Correspondence Address:
Mohammed M Salaheldin Abdelrehim
Mostafa Mounir Adham Street, Elzahraa, Misr Elkadima, Cairo 11441


Objectives To demonstrate the capabilities of multidetector computed tomography (MDCT), in revealing injuries and guiding management of patients with blunt chest trauma. Background MDCT has become a cornerstone tool for evaluating blunt chest trauma owing to quick scanning, identification of concealed injuries, viewing images in many planes, providing three-dimensional images, ability to clarify tracheobronchial or vascular injuries, usage of contrast media, and detection of coexisting nonthoracic injuries. Patients and methods This study included 40 patients referred from Emergency Department with blunt chest trauma presented mainly with chest pain and dyspnea. All were subjected to clinical history, general and local examination, chest radiography (CXR), and MDCT studies for diagnostic evaluation and received intravenous water-soluble contrast. Results MDCT showed superior sensitivity, detecting more injuries than CXR and detecting other injuries that were totally missed such as sternal, dorsal spinal fractures, lung lacerations, herniation, and trachea-bronchial injuries. CXR sensitivity was low regarding detection of many injuries such as chest wall, pleural, parenchymal, and mediastinal injuries. Accuracy of MDCT was superior to CXR for positive findings providing more details about them with subsequent changes in the management plans. Conclusion Our results support that MDCT is the imaging modality of choice for blunt thoracic trauma in hemodynamically stable patients, being more sensitive and accurate, being rapid, showing injuries that are well clarified with contrast media, and enabling postprocessing reformatted images with subsequent more diagnostic findings that would change patient management plan.

How to cite this article:
Dessouky BA, Hassanein SA, Salaheldin Abdelrehim MM. Role of multidetector computed tomography imaging in the management of patients with blunt chest trauma.Menoufia Med J 2019;32:1513-1520

How to cite this URL:
Dessouky BA, Hassanein SA, Salaheldin Abdelrehim MM. Role of multidetector computed tomography imaging in the management of patients with blunt chest trauma. Menoufia Med J [serial online] 2019 [cited 2020 Apr 5 ];32:1513-1520
Available from:

Full Text


The thorax is the third common site of posttraumatic injury, with high morbidity and mortality rates [1]. Thoracic injuries account for 25% of trauma-related deaths directly [2] and 50% indirectly [3]. This explains the importance of thoracic trauma imaging and its effect on life saving [4].

Chest radiography (CXR) is the primary screening tool; however, multidetector computed tomography (MDCT) importance has emerged, with significant more injuries detected in patients with normal initial radiographs, or more extensive injuries discovered compared with initial abnormal radiographs, resulting in change in management plans for many patients [5].

Technical developments in CT have helped fast scanning, higher accuracy, more sensitivity, and generation of postcontrast and postprocessed reformatted images [6]. All these factors have established CT as a reliable effective modality for imaging patients accurately and rapidly, allowing more time for postdiagnosis care [7].

This study aims to clarify the role of various capabilities of MDCT in demonstration of blunt chest trauma.

 Patients and Methods

This study was conducted according to the guidelines of ethics committee of Menoufia University and was approved by the institutional review board of the study site.
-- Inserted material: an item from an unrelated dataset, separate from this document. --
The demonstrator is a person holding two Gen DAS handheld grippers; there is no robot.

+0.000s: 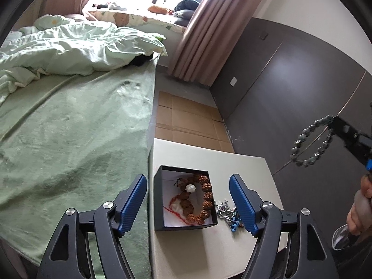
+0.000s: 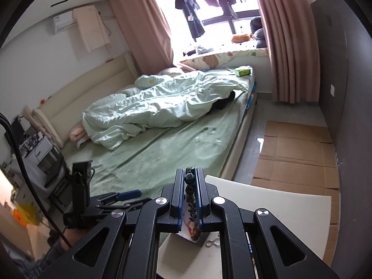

All patients or first-degree relatives of unconscious patients gave written informed consent to be imaged in our study.

This prospective study included 40 patients referred from Emergency Department to Radio-diagnosis Department with blunt chest trauma for radiological workup. There were 31 male and nine female patients. They presented with different clinical complaints such as chest pain and dyspnea, and some of them were unconscious. This study was conducted over a period of 8 months from January 2018 till August 2018.

Inclusions criteria

Patients who had experienced blunt chest trauma, either in isolation or as a part of polytrauma accident, and were hemodynamically stable were included.

Exclusion criteria

Patients in need for emergency transfer to operating theater, those who were hemodynamically unstable, pregnant and lactating women, those with penetrating injuries, those with known contrast allergy, or those with impaired renal functions were excluded.

All patients were subjected to thorough full history taking regarding the injury type and mechanism; general and local clinical examination, with emphasis on main clinical presentation; routine laboratory investigations, with emphasis on kidney functions tests; and radiological workup, including CXR and contrast-enhanced CT for the chest.

CXR for all patients was done in posteroanterior views, or anteroposterior supine views for patients unable to obtain anteroposterior film.

MDCT studies were performed using multidetector 16-row helical CT scanner (Alexion 16 Slice; Toshiba, Irvine, California, USA). Patients were laid supine; head- first, scout projections were made first, followed by scanning from base of the neck down to level of diaphragm in a craniocaudal direction.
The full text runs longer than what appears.